Uma voz conciliatória pede uma disposição para compreender com amorosidade. Querer compreender algo apenas pela lógica linear e  maniqueísta da razão, impede a possibilidade de se encontrar outros caminhos, mais agregadores e conciliatórios. Nem sempre se torna claro para um observador desapercebido, os ressentimentos que estão  embutidos e portanto, não evidentes, quando os conflitos emanam. Ressentimentos no geral ficam escondidos em linguagens, símbolos e formas, que um olhar superficial não consegue perceber para   compreender. Daí a necessidade de uma consciência que se disponibilize a compreender com amorosidade, ou seja, com inclusão e não com separação, exclusão ou confronto. A história humana já revelou aos seres humanos, que todo confronto que gera enfrentamento desemboca na falência da vida, cegando perspectivas, cegando o criativo, o novo, aquilo que está por vir, pedindo passagem. É a capacidade de querer ver uma situação conflitiva com um olhar amoroso, que vai permitir a conciliação das partes.
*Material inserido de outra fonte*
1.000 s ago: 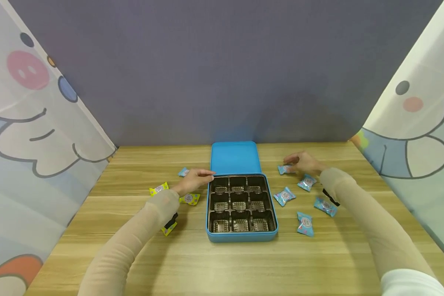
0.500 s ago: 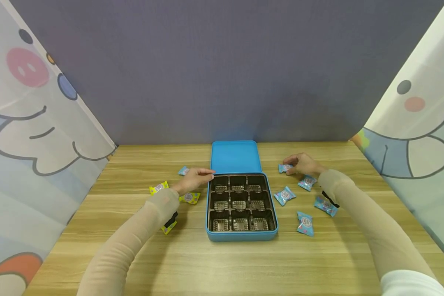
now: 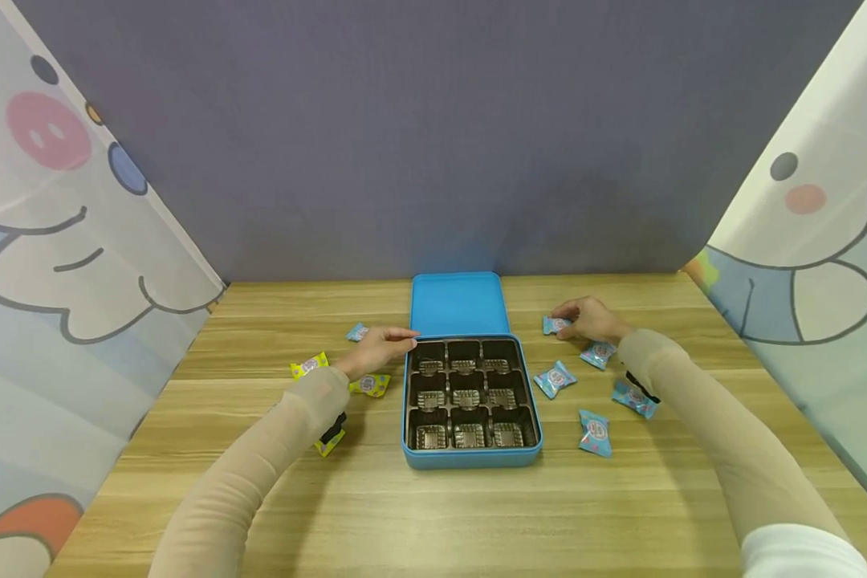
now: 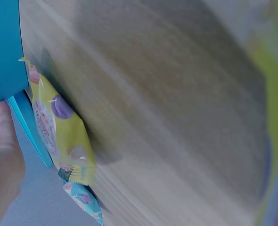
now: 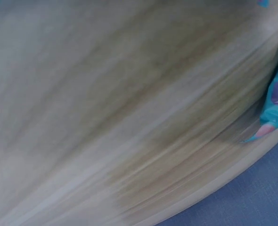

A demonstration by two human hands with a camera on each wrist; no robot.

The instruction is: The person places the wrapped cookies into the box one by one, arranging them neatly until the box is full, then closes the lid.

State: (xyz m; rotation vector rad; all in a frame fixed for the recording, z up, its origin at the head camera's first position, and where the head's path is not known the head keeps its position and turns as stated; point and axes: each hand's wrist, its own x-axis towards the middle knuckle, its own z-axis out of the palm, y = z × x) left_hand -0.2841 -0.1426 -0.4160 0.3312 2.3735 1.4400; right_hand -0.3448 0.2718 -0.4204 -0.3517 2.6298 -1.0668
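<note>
A blue tin box (image 3: 473, 458) stands on the table with its lid (image 3: 457, 303) swung back. Inside lies a dark plastic tray (image 3: 466, 372) of several bare compartments. My left hand (image 3: 373, 350) touches the tin's back left corner with its fingers extended. In the left wrist view, those fingers (image 4: 4, 123) meet the blue wall. Right of the lid, my right hand (image 3: 591, 319) pinches a blue-wrapped candy (image 3: 551, 326) lying on the wood, thumb on the near side. The right wrist view shows only one end of this candy (image 5: 275, 103) and a sliver of finger.
Blue-wrapped candies lie right of the tin, such as one near its side (image 3: 555, 379) and one nearer the front (image 3: 595, 433). Left of it are yellow-wrapped candies (image 3: 370, 385) and a blue one (image 3: 357, 331), partly behind the left hand. A grey panel (image 3: 441, 144) closes the back.
Almost nothing differs. Both hands keep their places at the tin corner and the candy, while the whole view shifts slightly.
</note>
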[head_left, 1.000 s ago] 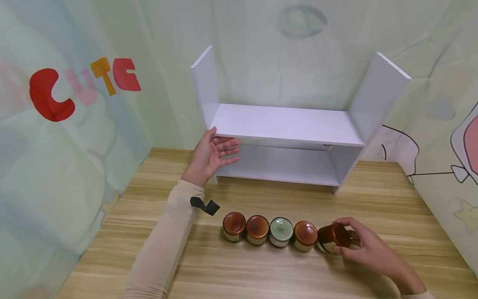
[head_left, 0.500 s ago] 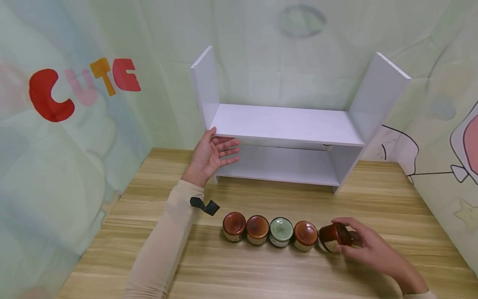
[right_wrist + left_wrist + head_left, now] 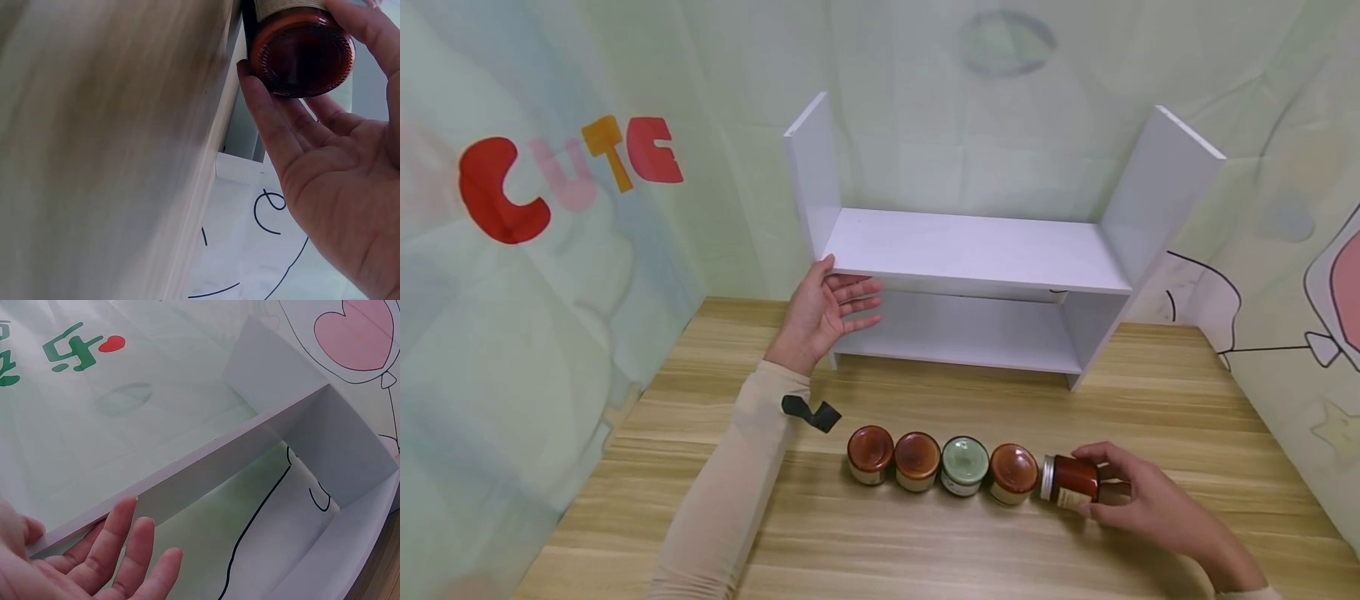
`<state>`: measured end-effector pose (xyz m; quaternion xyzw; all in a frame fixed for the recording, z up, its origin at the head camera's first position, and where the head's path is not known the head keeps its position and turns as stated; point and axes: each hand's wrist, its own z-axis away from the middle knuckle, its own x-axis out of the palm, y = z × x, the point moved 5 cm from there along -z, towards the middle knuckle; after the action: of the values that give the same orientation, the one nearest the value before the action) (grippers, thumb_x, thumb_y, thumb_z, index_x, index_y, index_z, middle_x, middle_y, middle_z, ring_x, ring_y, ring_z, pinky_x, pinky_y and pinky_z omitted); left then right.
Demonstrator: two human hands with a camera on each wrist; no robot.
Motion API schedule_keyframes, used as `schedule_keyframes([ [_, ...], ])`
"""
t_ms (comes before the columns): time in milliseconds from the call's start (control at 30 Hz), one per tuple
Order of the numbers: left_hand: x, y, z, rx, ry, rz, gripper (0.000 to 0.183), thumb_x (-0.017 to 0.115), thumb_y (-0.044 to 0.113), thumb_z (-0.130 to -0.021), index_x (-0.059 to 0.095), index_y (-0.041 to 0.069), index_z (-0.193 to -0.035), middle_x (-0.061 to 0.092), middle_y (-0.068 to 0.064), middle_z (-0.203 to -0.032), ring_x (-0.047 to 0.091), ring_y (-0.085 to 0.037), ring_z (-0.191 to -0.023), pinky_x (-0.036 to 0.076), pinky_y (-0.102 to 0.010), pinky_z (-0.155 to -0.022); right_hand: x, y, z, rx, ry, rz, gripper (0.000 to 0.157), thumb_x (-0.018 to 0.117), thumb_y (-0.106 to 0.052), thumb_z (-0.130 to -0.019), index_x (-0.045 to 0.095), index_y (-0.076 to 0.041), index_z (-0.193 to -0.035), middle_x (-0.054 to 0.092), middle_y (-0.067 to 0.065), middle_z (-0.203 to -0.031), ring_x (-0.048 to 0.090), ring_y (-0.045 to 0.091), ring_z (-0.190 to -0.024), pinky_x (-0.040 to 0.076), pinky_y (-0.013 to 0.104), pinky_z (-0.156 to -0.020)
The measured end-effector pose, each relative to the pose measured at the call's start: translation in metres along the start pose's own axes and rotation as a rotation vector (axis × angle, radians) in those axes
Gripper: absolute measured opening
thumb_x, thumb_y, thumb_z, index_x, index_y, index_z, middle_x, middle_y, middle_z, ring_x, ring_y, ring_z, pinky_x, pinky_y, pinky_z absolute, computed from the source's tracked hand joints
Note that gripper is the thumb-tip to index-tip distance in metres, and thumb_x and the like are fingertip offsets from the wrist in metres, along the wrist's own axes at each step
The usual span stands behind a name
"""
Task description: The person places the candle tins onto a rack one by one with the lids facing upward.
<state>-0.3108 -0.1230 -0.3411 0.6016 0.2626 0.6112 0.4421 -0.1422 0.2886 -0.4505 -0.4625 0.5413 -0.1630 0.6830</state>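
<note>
My left hand (image 3: 822, 312) is at the left end of the white shelf (image 3: 977, 248), its thumb over the middle board's front edge and its fingers below; in the left wrist view the board's edge runs between thumb and index finger. At the right, my right hand (image 3: 1138, 500) grips a brown glass jar (image 3: 1073, 481) between thumb and fingers. That jar lies on its side, silver lid to the left; the right wrist view shows its round base (image 3: 303, 53). Left of it stand a brown jar (image 3: 1013, 473), a green jar (image 3: 965, 464) and two more brown jars, seemingly bases up.
The wooden table (image 3: 925, 550) carries the jar row in front of the shelf. The shelf has two tall side panels and a lower board (image 3: 962, 333). Printed cloth walls (image 3: 722, 150) enclose the back and both sides. A black strap piece (image 3: 811, 414) sticks out by my left wrist.
My right hand has tipped the brown jar over from a slant onto its side, so its silver lid shows at the left. My left hand and the other jars stay put.
</note>
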Motion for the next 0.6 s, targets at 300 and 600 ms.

A questão não é ganhar ou perder, afinal, quando há um ganhador haverá sempre um perdedor. A questão é incluir a vida, reconhecendo a diversidade, reconciliando os ressentimentos, para encontrar juntos, outras possibilidades, onde cada uma das partes se disponibiliza ao consenso. Cultivar no corpo, na mente, na alma esta qualidade e atitude de compreensão amorosa, respeitando e incluindo a todos, é a força da coragem de quem oferta a sua dignidade para conciliar, para unir, para dignificar a vida no universo vivo, onde todos nós, os presentes, os antepassados e aqueles que virão, serão considerados e legitimados.